(To do) Each entry below must be repeated word for word.

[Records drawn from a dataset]
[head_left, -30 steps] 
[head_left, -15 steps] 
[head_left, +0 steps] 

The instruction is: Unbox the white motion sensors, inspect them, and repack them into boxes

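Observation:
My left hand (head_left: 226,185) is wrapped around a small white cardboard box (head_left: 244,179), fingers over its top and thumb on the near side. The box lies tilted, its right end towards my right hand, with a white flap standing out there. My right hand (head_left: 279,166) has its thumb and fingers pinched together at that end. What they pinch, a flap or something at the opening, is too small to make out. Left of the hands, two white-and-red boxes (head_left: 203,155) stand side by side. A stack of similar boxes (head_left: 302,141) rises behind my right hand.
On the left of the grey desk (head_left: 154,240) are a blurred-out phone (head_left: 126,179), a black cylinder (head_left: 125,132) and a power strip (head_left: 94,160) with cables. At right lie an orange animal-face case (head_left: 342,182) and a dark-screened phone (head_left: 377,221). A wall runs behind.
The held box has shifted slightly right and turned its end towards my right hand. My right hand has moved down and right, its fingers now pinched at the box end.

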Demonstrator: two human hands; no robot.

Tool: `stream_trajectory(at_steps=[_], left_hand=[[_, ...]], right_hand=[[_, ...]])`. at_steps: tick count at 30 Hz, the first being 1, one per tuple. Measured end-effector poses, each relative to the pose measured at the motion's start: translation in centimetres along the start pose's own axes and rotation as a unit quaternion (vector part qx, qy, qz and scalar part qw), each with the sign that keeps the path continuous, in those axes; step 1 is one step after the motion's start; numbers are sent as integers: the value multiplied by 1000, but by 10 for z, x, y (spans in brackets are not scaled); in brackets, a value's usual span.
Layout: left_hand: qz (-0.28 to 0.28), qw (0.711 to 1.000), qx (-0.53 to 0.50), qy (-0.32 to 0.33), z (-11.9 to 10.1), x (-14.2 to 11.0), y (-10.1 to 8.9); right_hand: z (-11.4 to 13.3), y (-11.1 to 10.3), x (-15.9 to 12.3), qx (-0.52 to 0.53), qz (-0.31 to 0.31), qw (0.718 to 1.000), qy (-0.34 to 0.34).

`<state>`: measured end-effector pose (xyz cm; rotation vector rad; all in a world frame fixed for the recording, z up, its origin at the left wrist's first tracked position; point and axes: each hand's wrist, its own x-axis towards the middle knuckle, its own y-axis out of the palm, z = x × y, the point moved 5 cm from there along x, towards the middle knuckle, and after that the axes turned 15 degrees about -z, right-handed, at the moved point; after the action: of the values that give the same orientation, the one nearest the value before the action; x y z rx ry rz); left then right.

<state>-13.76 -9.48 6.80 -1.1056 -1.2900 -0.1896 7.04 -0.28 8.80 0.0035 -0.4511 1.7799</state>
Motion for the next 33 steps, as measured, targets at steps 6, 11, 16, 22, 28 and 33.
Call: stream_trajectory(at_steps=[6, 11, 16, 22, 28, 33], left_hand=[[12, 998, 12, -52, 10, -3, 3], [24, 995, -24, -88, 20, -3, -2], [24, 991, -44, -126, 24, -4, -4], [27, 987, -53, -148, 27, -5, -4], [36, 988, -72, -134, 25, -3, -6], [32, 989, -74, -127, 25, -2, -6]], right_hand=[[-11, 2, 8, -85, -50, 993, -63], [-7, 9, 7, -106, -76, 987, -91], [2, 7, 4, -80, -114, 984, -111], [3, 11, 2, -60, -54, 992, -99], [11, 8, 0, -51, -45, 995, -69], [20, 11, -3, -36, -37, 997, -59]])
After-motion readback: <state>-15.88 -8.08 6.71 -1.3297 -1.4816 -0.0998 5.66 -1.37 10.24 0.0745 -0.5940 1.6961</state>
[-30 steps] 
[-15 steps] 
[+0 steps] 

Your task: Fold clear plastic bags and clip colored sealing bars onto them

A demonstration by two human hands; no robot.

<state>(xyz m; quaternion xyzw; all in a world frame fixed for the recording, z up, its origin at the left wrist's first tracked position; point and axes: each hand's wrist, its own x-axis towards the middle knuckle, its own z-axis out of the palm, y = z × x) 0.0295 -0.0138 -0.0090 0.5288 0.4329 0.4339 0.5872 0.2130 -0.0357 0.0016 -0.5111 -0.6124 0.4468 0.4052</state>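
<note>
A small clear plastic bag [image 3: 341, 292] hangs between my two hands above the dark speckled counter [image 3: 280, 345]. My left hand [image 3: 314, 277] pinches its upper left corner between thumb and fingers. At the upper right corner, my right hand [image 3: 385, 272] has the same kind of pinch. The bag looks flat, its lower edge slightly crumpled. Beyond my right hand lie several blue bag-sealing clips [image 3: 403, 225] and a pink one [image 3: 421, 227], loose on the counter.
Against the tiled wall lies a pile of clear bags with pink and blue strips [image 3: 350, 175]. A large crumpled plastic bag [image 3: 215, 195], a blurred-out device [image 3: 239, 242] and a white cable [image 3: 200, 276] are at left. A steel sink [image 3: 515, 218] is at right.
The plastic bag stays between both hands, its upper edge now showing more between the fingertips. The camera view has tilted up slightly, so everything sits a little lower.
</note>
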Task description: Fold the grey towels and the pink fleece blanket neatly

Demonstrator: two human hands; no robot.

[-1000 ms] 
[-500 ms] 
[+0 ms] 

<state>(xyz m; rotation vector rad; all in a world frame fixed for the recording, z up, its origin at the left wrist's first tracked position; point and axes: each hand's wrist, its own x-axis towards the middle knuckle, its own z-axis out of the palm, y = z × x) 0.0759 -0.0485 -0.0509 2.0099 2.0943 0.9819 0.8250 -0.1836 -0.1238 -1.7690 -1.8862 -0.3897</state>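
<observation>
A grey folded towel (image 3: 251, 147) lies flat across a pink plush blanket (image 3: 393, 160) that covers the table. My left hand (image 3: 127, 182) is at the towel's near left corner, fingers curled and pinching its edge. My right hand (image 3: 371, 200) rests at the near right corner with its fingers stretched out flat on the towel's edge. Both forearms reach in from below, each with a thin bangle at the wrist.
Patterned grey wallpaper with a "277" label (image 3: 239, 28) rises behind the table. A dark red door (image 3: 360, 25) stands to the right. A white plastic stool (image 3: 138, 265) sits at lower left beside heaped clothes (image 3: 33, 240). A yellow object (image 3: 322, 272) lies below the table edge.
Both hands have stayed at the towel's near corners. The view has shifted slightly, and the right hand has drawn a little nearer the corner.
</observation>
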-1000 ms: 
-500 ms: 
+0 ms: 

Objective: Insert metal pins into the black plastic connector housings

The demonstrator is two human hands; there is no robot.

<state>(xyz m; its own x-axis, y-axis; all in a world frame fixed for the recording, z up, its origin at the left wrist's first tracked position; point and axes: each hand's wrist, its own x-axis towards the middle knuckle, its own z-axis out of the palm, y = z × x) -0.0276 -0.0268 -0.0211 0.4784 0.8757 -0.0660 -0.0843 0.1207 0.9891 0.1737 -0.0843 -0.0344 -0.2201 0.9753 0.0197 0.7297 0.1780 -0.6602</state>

(Solution for this task)
[head_left, -30 steps] 
[head_left, -15 steps] 
[head_left, +0 steps] 

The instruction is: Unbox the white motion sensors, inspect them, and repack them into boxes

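Observation:
My left hand (head_left: 226,185) is wrapped around a small white cardboard box (head_left: 244,179), fingers over its top and thumb on the near side. The box lies tilted, its right end towards my right hand, with a white flap standing out there. My right hand (head_left: 279,166) has its thumb and fingers pinched together at that end. What they pinch, a flap or something at the opening, is too small to make out. Left of the hands, two white-and-red boxes (head_left: 203,155) stand side by side. A stack of similar boxes (head_left: 302,141) rises behind my right hand.
On the left of the grey desk (head_left: 154,240) are a blurred-out phone (head_left: 126,179), a black cylinder (head_left: 125,132) and a power strip (head_left: 94,160) with cables. At right lie an orange animal-face case (head_left: 342,182) and a dark-screened phone (head_left: 377,221). A wall runs behind.
The held box has shifted slightly right and turned its end towards my right hand. My right hand has moved down and right, its fingers now pinched at the box end.
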
Demonstrator: two human hands; no robot.

Tool: `stream_trajectory(at_steps=[_], left_hand=[[_, ...]], right_hand=[[_, ...]])`. at_steps: tick count at 30 Hz, the first being 1, one per tuple. Measured end-effector poses, each relative to the pose measured at the motion's start: translation in centimetres along the start pose's own axes and rotation as a unit quaternion (vector part qx, qy, qz and scalar part qw), each with the sign that keeps the path continuous, in those axes; step 1 is one step after the motion's start; numbers are sent as integers: the value multiplied by 1000, but by 10 for z, x, y (spans in brackets are not scaled); in brackets, a value's usual span.
Layout: left_hand: qz (-0.28 to 0.28), qw (0.711 to 1.000), qx (-0.53 to 0.50), qy (-0.32 to 0.33), z (-11.9 to 10.1), x (-14.2 to 11.0), y (-10.1 to 8.9); right_hand: z (-11.4 to 13.3), y (-11.1 to 10.3), x (-15.9 to 12.3), qx (-0.52 to 0.53), qz (-0.31 to 0.31), qw (0.718 to 1.000), qy (-0.34 to 0.34).

`<state>`: measured end-effector pose (xyz cm; rotation vector rad; all in a world frame fixed for the recording, z up, its origin at the left wrist's first tracked position; point and axes: each hand's wrist, its own x-axis towards the middle knuckle, its own y-axis out of the palm, z = x × y, the point moved 5 cm from there along x, towards the middle knuckle, and after that the axes turned 15 degrees about -z, right-handed, at the moved point; after the action: of the values that give the same orientation, the one nearest the value before the action; x y z rx ry rz); left then right.

<state>-13.76 -9.48 6.80 -1.1056 -1.2900 -0.1896 7.04 -0.28 8.80 0.0035 -0.4511 1.7799</state>
Motion for the next 33 steps, as measured, targets at steps 6, 11, 16, 22, 28 and 33.
Call: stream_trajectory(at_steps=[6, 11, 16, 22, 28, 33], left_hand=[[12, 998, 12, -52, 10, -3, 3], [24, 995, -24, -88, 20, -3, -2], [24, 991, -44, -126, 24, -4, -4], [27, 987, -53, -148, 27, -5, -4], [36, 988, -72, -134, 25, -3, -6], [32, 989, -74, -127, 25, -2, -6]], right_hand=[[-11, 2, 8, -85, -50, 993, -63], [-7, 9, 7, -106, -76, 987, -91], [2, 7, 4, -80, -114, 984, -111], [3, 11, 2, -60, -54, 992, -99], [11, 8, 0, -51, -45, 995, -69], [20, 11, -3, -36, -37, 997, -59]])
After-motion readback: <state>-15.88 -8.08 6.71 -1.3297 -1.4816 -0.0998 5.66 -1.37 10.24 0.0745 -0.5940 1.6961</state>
[-30 steps] 
[-15 steps] 
[+0 steps] 

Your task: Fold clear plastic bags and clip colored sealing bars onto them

A demonstration by two human hands; no robot.

<state>(xyz m; quaternion xyzw; all in a world frame fixed for the recording, z up, its origin at the left wrist's first tracked position; point and axes: each hand's wrist, its own x-axis towards the middle knuckle, its own z-axis out of the palm, y = z × x) 0.0295 -0.0138 -0.0090 0.5288 0.4329 0.4339 0.5872 0.2130 -0.0357 0.0016 -0.5111 -0.6124 0.4468 0.4052</state>
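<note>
A small clear plastic bag [image 3: 341, 292] hangs between my two hands above the dark speckled counter [image 3: 280, 345]. My left hand [image 3: 314, 277] pinches its upper left corner between thumb and fingers. At the upper right corner, my right hand [image 3: 385, 272] has the same kind of pinch. The bag looks flat, its lower edge slightly crumpled. Beyond my right hand lie several blue bag-sealing clips [image 3: 403, 225] and a pink one [image 3: 421, 227], loose on the counter.
Against the tiled wall lies a pile of clear bags with pink and blue strips [image 3: 350, 175]. A large crumpled plastic bag [image 3: 215, 195], a blurred-out device [image 3: 239, 242] and a white cable [image 3: 200, 276] are at left. A steel sink [image 3: 515, 218] is at right.
The plastic bag stays between both hands, its upper edge now showing more between the fingertips. The camera view has tilted up slightly, so everything sits a little lower.
</note>
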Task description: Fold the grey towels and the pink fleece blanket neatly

Demonstrator: two human hands; no robot.

[-1000 ms] 
[-500 ms] 
[+0 ms] 

<state>(xyz m; rotation vector rad; all in a world frame fixed for the recording, z up, its origin at the left wrist's first tracked position; point and axes: each hand's wrist, its own x-axis towards the middle knuckle, its own z-axis out of the palm, y = z × x) 0.0759 -0.0485 -0.0509 2.0099 2.0943 0.9819 0.8250 -0.1836 -0.1238 -1.7690 -1.8862 -0.3897</state>
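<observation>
A grey folded towel (image 3: 251, 147) lies flat across a pink plush blanket (image 3: 393, 160) that covers the table. My left hand (image 3: 127, 182) is at the towel's near left corner, fingers curled and pinching its edge. My right hand (image 3: 371, 200) rests at the near right corner with its fingers stretched out flat on the towel's edge. Both forearms reach in from below, each with a thin bangle at the wrist.
Patterned grey wallpaper with a "277" label (image 3: 239, 28) rises behind the table. A dark red door (image 3: 360, 25) stands to the right. A white plastic stool (image 3: 138, 265) sits at lower left beside heaped clothes (image 3: 33, 240). A yellow object (image 3: 322, 272) lies below the table edge.
Both hands have stayed at the towel's near corners. The view has shifted slightly, and the right hand has drawn a little nearer the corner.
</observation>
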-1000 ms: 
-500 ms: 
+0 ms: 

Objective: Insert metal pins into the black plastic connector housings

The demonstrator is two human hands; there is no robot.

<state>(xyz m; its own x-axis, y-axis; all in a world frame fixed for the recording, z up, its origin at the left wrist's first tracked position; point and axes: each hand's wrist, its own x-axis towards the middle knuckle, its own z-axis out of the palm, y = z × x) -0.0276 -0.0268 -0.0211 0.4784 0.8757 -0.0660 -0.0843 0.1207 0.9891 0.1737 -0.0843 -0.0344 -0.2201 0.9753 0.0197 0.7297 0.1780 -0.6602</state>

Nothing else goes in the answer.